Mobile technologies for psychological wellbeing have also been developed for use in controlled clinical releases, involving individual users whose specifications go beyond standard (UX) research and design requirements for the general user. For example, apps focusing in particular on young people and teenagers have been designed to allow them to record and monitor symptoms of depression and anxiety which therapists can review (Matthews & Doherty, 2011), or for tracking mood and feelings to enhance personal autonomy for young people with chronic health problems in transition from paediatric to adult medicine (van der Velden & Machniak, 2016). Further studies have utilised automatic smartphone sensing to generate passive data for monitoring mood rhythms of individuals with bipolar disorder (Abdullah et al., 2016).

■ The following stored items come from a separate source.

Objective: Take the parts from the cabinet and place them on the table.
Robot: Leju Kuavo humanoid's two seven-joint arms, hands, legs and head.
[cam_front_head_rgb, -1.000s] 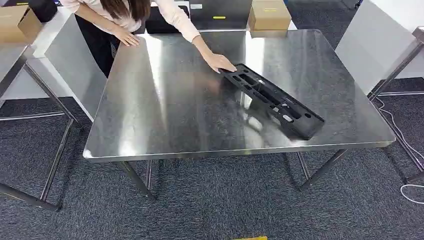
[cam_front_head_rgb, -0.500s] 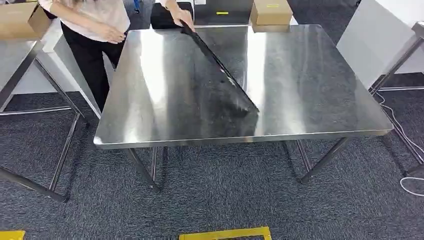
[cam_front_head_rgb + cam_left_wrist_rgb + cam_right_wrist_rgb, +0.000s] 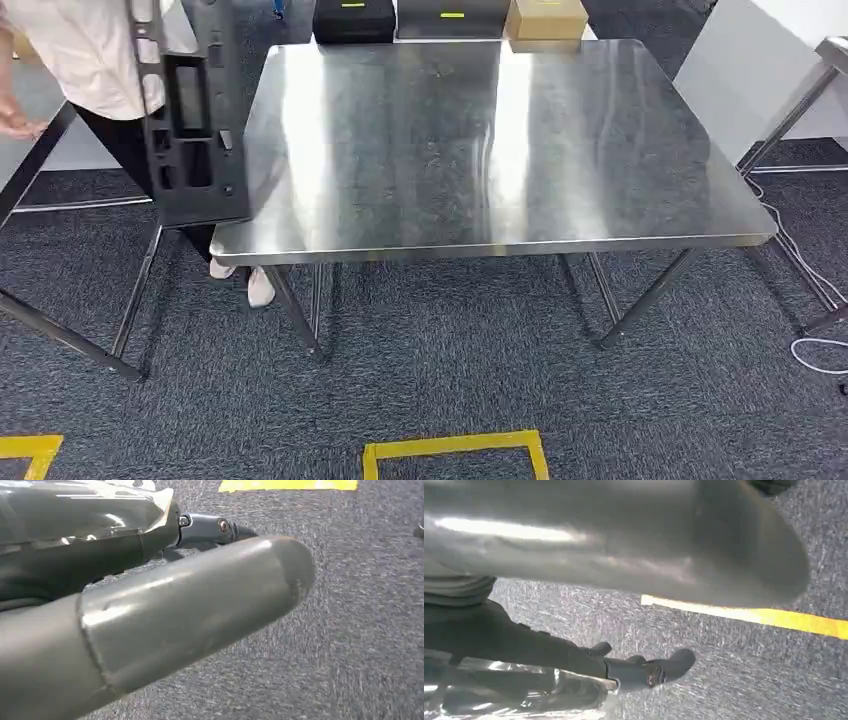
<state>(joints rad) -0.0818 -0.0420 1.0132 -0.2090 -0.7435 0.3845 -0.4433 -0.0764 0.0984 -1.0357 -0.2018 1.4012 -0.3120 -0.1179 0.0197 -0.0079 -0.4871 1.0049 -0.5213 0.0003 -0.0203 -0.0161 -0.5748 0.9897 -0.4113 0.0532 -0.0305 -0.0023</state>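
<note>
Standing boxes (image 3: pixel 545 20) behind table (image 3: pixel 500 150)

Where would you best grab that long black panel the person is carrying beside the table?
Probably along a long edge of the black panel, or through one of its rectangular cutouts, coming from the table side. It hangs upright and flat, so its thin rim and openings offer holds.

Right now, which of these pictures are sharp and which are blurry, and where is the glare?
Head view: mostly sharp, with broad bright streaks of glare on the steel table. Left wrist view: the thick grey thumb looms soft and close, the carpet smeared. Right wrist view: the thumb is heavily blurred; the yellow floor line is soft-edged.
</note>
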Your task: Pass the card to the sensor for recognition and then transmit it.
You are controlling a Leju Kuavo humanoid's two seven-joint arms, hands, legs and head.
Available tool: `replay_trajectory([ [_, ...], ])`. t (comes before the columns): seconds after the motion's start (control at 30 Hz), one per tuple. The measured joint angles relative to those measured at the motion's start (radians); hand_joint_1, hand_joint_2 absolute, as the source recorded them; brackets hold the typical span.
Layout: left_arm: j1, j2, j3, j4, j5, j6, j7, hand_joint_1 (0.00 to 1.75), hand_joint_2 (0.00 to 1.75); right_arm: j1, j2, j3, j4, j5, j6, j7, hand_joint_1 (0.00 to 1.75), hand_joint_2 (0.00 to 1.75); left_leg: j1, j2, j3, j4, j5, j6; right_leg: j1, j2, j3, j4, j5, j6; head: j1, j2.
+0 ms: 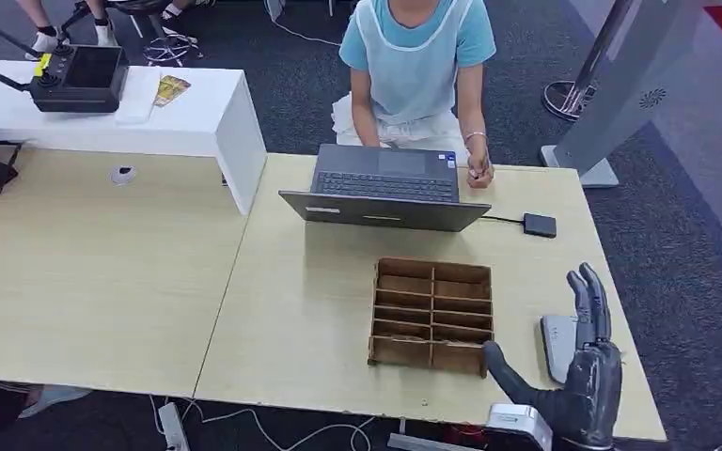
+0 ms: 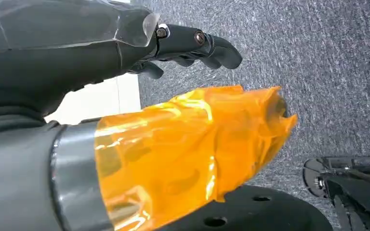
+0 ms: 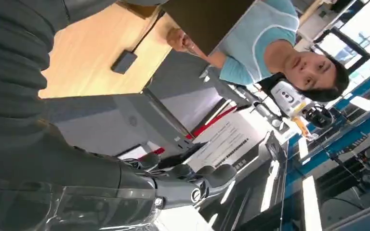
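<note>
I am seeing my right hand (image 1: 585, 362) hovering over the counter's (image 1: 291, 310) near right corner, fingers spread apart and holding nothing. A grey card (image 1: 557, 344) is lying flat there, partly under that hand. The box (image 1: 431, 315) is sitting just beside it. My left hand (image 2: 183, 45) is hanging over the floor, fingers curling loosely, holding nothing. A person (image 1: 416, 66) is sitting at the far edge by a laptop (image 1: 385, 186).

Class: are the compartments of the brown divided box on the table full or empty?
Empty: the head view shows the divided box with bare brown slots.
</note>
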Motion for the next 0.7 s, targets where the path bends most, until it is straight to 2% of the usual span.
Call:
replay_trajectory([
  [0.2,0.000,-0.001,0.002,0.000,0.000,-0.003,0.010,0.00,0.00,0.004,-0.014,0.029,0.005,0.160,-0.075,0.084,0.00,1.75,0.000,0.000,0.000,0.000,0.000,0.000,0.000,0.000,0.000,0.000,0.000,0.000,0.000,0.000],
  [0.4,-0.001,-0.001,0.003,0.000,0.000,-0.005,0.012,0.00,0.00,0.004,-0.028,0.048,0.013,0.240,-0.094,0.129,0.00,1.75,0.000,0.000,0.000,0.000,0.000,0.000,0.000,0.000,0.000,0.000,0.000,0.000,0.000,0.000],
  [0.53,-0.001,0.000,0.004,0.000,0.000,-0.006,0.015,0.00,0.00,0.004,-0.035,0.053,0.024,0.444,-0.128,0.220,0.00,1.75,0.000,0.000,0.000,0.000,0.000,0.000,0.000,0.000,0.000,0.000,0.000,0.000,0.000,0.000],
  [0.7,-0.002,0.000,0.017,0.000,0.000,-0.006,0.015,0.00,0.00,0.005,-0.064,0.008,0.035,0.486,-0.135,0.216,0.00,1.75,0.000,0.000,0.000,0.000,0.000,0.000,0.000,0.000,0.000,0.000,0.000,0.000,0.000,0.000],
])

Such mHealth applications operate in a design space that needs to accommodate complex issues involving intimate interactivity with personal information, where offline communications frequently reflect poor communication, strategic or deliberate lack of engagement and mixed outcomes. Therefore, the design process needs to include collaboration with mental health professionals as well as deeper research on potential end-users at a very early stage with a particular focus on encouraging engagement (Doherty et al., 2010b). Where active input and interactivity is required, design also needs to support client-therapist relationships without placing excessive burdens or expectations on either (Doherty, Coyle & Matthews, 2010).